■ **What is required**
Lines below that include "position" are the answer; copy each one.

■ **Records for the exercise**

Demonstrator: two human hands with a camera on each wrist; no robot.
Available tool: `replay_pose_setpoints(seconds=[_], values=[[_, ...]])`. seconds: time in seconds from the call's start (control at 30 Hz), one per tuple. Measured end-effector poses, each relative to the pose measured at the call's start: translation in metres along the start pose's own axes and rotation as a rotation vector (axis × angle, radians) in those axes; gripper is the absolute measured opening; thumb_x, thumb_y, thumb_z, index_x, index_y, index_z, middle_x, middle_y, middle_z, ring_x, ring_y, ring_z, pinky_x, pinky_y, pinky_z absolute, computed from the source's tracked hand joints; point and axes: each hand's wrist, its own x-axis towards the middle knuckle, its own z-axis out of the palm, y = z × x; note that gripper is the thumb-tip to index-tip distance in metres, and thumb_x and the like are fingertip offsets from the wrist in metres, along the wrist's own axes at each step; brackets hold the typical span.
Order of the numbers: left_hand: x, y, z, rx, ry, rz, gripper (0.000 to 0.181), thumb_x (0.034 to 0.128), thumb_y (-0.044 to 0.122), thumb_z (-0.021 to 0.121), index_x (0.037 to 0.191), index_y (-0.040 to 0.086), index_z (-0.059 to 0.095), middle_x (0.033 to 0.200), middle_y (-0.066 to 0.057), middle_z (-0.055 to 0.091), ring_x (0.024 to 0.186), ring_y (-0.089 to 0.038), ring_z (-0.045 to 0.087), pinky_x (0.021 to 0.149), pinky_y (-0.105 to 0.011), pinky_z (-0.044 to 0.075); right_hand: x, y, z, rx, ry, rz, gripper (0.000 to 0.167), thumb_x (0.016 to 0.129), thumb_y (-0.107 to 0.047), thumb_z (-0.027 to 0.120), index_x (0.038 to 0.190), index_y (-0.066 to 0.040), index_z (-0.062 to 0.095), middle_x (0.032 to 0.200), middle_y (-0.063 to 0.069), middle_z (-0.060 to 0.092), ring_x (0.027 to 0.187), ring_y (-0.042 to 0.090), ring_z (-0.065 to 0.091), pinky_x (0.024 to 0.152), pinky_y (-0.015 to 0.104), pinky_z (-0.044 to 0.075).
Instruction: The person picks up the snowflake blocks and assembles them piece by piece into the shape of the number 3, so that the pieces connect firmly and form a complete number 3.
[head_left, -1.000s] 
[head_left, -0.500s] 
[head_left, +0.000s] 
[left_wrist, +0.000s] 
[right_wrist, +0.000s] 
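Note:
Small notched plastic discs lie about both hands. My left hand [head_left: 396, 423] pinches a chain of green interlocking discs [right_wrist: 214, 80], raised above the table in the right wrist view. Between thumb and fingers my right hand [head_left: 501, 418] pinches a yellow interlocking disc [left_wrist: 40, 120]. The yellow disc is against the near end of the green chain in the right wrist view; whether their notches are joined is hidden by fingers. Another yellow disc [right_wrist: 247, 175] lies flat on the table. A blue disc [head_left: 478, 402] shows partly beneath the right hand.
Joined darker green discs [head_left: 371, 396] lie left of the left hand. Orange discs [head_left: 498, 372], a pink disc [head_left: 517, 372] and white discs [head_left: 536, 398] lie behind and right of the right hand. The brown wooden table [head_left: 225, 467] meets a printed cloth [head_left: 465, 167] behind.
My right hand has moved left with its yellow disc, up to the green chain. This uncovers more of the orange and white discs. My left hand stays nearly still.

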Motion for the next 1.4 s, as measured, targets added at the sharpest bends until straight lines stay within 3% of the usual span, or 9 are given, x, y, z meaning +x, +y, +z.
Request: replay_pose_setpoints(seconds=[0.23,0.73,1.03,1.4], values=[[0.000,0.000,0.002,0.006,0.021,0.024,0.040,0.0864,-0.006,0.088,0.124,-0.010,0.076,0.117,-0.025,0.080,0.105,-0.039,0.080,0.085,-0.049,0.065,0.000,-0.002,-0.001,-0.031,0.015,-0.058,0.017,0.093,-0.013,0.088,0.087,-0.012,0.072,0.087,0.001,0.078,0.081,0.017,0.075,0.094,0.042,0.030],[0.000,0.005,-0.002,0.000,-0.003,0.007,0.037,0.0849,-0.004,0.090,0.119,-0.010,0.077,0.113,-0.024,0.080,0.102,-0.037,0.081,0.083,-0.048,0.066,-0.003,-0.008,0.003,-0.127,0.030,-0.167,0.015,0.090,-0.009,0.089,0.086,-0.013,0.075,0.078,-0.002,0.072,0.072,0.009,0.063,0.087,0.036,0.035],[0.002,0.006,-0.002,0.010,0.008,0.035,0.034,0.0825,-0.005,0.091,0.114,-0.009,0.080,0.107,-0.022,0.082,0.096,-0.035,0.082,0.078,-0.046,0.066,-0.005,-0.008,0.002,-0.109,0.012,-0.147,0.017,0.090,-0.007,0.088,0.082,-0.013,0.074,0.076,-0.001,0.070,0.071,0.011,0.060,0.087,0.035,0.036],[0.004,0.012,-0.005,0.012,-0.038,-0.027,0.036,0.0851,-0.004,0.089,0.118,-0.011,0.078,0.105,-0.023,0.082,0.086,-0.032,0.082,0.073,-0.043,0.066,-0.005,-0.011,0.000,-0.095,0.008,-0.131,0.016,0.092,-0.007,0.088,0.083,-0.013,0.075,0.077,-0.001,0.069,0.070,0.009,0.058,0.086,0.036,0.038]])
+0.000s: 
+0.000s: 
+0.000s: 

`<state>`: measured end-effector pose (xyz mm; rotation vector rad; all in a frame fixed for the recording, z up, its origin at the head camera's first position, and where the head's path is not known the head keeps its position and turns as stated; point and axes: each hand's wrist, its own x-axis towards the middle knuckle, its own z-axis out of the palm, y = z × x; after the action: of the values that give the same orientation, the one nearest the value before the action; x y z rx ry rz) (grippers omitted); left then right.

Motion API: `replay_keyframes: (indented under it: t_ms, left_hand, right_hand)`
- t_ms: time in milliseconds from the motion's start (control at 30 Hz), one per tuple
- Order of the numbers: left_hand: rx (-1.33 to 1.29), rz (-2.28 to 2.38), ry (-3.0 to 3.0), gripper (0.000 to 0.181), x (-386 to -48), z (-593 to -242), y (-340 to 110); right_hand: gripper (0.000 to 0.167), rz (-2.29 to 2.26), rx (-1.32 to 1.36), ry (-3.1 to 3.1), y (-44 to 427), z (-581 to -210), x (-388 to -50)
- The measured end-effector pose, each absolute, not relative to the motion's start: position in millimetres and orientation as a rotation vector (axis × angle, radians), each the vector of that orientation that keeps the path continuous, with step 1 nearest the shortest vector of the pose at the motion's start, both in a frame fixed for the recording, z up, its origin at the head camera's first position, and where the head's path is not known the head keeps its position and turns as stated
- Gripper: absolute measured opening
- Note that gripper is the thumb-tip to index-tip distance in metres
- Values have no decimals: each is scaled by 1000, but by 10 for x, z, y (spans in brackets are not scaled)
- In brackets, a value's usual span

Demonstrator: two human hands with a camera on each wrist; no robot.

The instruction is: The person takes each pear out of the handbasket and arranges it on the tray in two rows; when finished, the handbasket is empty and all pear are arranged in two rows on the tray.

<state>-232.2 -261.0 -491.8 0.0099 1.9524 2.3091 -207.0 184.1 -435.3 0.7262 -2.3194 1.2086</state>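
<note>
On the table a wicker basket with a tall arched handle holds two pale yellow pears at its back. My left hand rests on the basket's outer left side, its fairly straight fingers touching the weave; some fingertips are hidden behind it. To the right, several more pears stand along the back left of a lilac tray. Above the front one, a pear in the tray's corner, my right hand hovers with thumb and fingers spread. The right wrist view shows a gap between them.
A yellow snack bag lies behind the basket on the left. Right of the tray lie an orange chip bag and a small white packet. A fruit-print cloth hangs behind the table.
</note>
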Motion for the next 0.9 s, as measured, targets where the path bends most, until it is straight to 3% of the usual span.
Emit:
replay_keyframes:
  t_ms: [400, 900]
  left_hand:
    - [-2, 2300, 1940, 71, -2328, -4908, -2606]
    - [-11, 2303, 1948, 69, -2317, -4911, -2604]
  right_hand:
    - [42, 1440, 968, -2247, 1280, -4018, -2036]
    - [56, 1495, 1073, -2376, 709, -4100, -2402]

■ **Solution**
`<state>`: measured end-effector pose (xyz mm; rotation vector rad; all in a frame fixed for the recording, z up, its origin at the head camera's first position, and where the head's path is not known the head keeps its position and turns as stated; point and axes: each hand's wrist, its own x-axis towards the middle knuckle, its own z-axis out of the palm, y = z × x; after the action: of the values that give the same orientation, the one nearest the value before the action; x y z rx ry rz) (grippers omitted); left then right.
- The measured end-effector pose, each absolute, not relative to the motion's start: position in millimetres and orientation as a rotation vector (axis × angle, radians), each the vector of that orientation that keeps the path continuous, with step 1 nearest the shortest vector of the pose at the motion's start, both in a frame fixed for the recording, z up, its origin at the head camera's first position, and where the head's path is not known the head keeps its position and turns as stated

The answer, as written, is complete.